Zusammenfassung
Eine Auseinandersetzung mit Definitionen, Positionen und Reflexionen zum Begriff der „Wahrheit“ zeichnen jenen Hintergrund, vor dem das Phänomen der Fake News deutlich umrissen werden kann. Aufbauend auf der Reflexion von korrespondenztheoretischen Wahrheitskonzepten, den Arbeiten von Vollmer zur evolutionären Erkenntnistheorie, sowie dem rekonstruktiven Ansatz von Bentele, wird folgende Annahme zugrunde gelegt:
‚Es gibt eine objektiv existierende Welt, die uns durch die Wahrnehmung und kognitive Erkenntnis zugänglich ist. In einem Prozess der Selektion, Perspektivität und Konstruktion und dadurch Rekonstruktion entstehen in einem Wechselspiel zwischen objektiven und vorhandenen oder erworbenen subjektiven Strukturen Bilder der Wirklichkeit. Diese werden immer wieder im Rahmen von Erwartung mit der objektiv existierenden Welt verglichen und bei Unterschieden aktualisiert.‘ Der rekonstruktive Ansatz, der erkenntnis- und wissenschaftstheoretische Ansätze in eine kommunikations- und medienwissenschaftliche Theorie übersetzt, in deren Mittelpunkt das Verhältnis von Wirklichkeit und medialer Wirklichkeit steht, schafft dabei gleichsam den theoretischen Rahmen, innerhalb dessen die (codierten) medialen Inhalte in Beziehung zu Wirklichkeit, Objekt und Kommunikationswirkung gesetzt werden können. Auf der Grundlage dieser Auseinandersetzung mit Wahrheit, Wirklichkeit und Medien wird das Phänomen der Fake News analysiert, historisch eingeordnet und definiert. Fake News sind nicht neu. In Anwendung eines Schichtenmodells werden Entwicklungs-, Adaptions- und Integrationsschritte bis zu den Anfängen der menschlichen Kommunikation aufgezeigt. Was sie aber zu einem Realphänomen der heutigen Zeit machen, sind die Möglichkeiten der digitalen Welt: Computertechnik und -programme, globale Vernetzung, breiter Zugang zu Informationen, Such- und Empfehlungsalgorithmen, die digitalen und vor allem die sozialen Medien. Fehlende Standards und Kontrollprozesse ermöglichen zudem die gezielte Erstellung von Fake News, die bestimmte Wahrnehmungsmuster bedienen und so zu intendierten Reaktionen der Rezipienten führen.

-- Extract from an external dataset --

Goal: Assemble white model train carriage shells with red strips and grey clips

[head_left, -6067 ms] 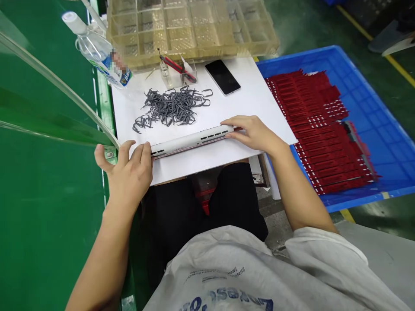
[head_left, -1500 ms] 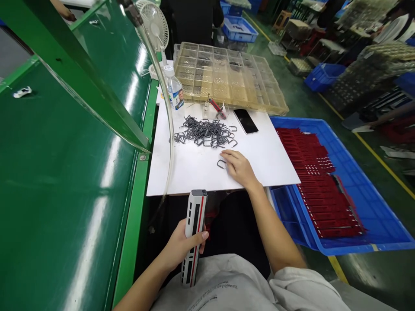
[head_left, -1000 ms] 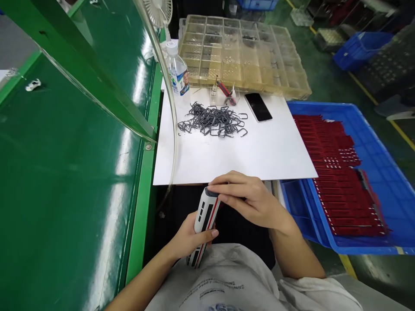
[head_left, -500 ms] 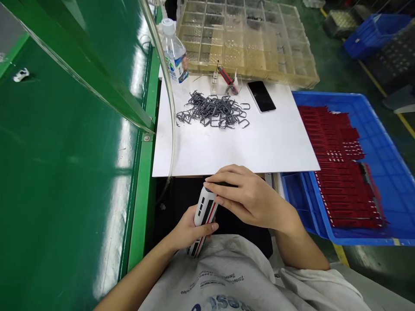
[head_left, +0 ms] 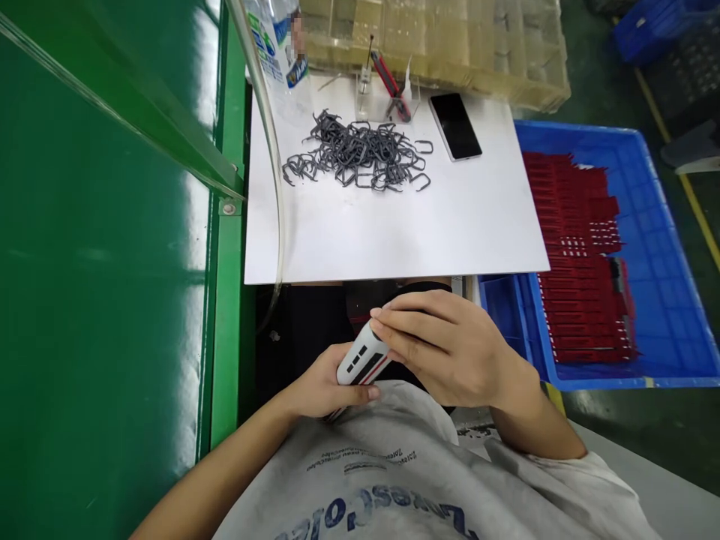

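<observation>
A white tube-like object (head_left: 356,357) with black marks and a red stripe is held near my lap, tilted up to the right. My left hand (head_left: 331,382) wraps round its lower part, thumb across the front. At its upper end my right hand (head_left: 439,337) has its fingertips pressed together; whether they pinch some small piece there cannot be made out. Beyond both hands, a pile of dark grey bent clips (head_left: 365,154) lies on the white board (head_left: 405,232).
On the board stand a bottle (head_left: 278,45), a small clear holder with tools (head_left: 388,97) and a phone (head_left: 455,126). Behind is a compartment tray (head_left: 450,52). A blue bin (head_left: 664,247) with red pieces is at right, a green frame (head_left: 228,315) and hanging tube (head_left: 270,127) at left.
The view has tipped and shifted, so the board sits higher in the picture. My right fingers have drawn together at the object's upper end, and the object leans further right.
</observation>
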`<state>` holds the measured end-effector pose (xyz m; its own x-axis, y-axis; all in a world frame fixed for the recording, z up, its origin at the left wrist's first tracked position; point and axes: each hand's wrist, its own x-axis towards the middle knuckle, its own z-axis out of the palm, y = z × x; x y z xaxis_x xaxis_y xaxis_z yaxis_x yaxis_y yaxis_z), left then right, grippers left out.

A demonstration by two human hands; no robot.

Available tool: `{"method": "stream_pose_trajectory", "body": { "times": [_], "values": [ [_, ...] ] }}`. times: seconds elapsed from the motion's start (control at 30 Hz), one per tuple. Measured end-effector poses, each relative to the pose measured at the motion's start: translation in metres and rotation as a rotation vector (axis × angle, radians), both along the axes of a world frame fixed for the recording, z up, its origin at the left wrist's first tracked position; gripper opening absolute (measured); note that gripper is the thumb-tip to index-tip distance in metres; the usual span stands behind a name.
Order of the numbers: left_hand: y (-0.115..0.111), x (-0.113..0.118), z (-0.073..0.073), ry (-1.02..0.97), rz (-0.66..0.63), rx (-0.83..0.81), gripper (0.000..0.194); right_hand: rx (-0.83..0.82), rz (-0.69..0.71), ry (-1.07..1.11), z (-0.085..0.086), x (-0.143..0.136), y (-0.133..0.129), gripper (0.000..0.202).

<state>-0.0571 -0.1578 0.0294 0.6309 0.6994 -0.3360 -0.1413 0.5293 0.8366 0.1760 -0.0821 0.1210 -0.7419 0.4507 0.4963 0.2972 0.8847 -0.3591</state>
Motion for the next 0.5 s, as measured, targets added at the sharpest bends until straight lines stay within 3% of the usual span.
{"method": "stream_pose_trajectory", "body": {
  "times": [0.1, 0.2, 0.3, 0.5],
  "values": [
    [0.003, 0.0, -0.006, -0.008, 0.017, -0.1, 0.038, -0.06, -0.087, 0.06, -0.02, -0.007, 0.001, 0.044],
    [0.009, -0.003, -0.01, -0.023, 0.115, -0.137, 0.044, -0.176, -0.171, 0.161, -0.04, -0.012, 0.009, 0.053],
    [0.013, -0.008, -0.01, -0.086, 0.208, -0.121, 0.054, -0.319, -0.218, 0.239, -0.055, -0.011, 0.021, 0.046],
    [0.011, -0.014, -0.01, -0.253, 0.163, -0.228, 0.074, -0.496, -0.215, 0.273, -0.067, -0.011, 0.029, 0.033]
  ]
}}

Die Arbeit definiert Fake News in Abgrenzung zu bisherigen Definitionen wie folgt: ‚Fake News sind falsche Informationen, die antizipierte Wahrnehmungsmuster der Rezipienten bedienen, absichtlich hergestellt und in medialen Passungen zumeist zum Zwecke der Meinungsmanipulation verbreitet werden.‘
Auf die Verarbeitung von Informationen haben wiederum Aspekte wie erworbene Überzeugungen oder Glauben, Wissen und auch phylogenetische, moralische Grundeinstellungen Einfluss. Folgt man der Moral Foundations Theory können diese auch bei der Rezeption von Fake News zu intuitiven Affekten der Ablehnung führen. Mit dem Moral Foundations Questionnaire (MFQ) besteht ein Instrument, um moralische Dispositionen abzufragen und Kategorien zuzuordnen. Fragen aus dem MFQ und dessen Kategoriensystem wurden für die Analyse von Inhalten zum Thema „Impfen“ adaptiert, um zugrunde liegende moralische Position zu dekodieren. Zwischen ihnen, den journalistischen Medien und direkten Erfahrungen entstehen Agenda-Setting-Effekte, die letztlich ebenfalls die Wirklichkeitskonstruktion der Rezipienten und die öffentliche Wahrnehmung beeinflussen können.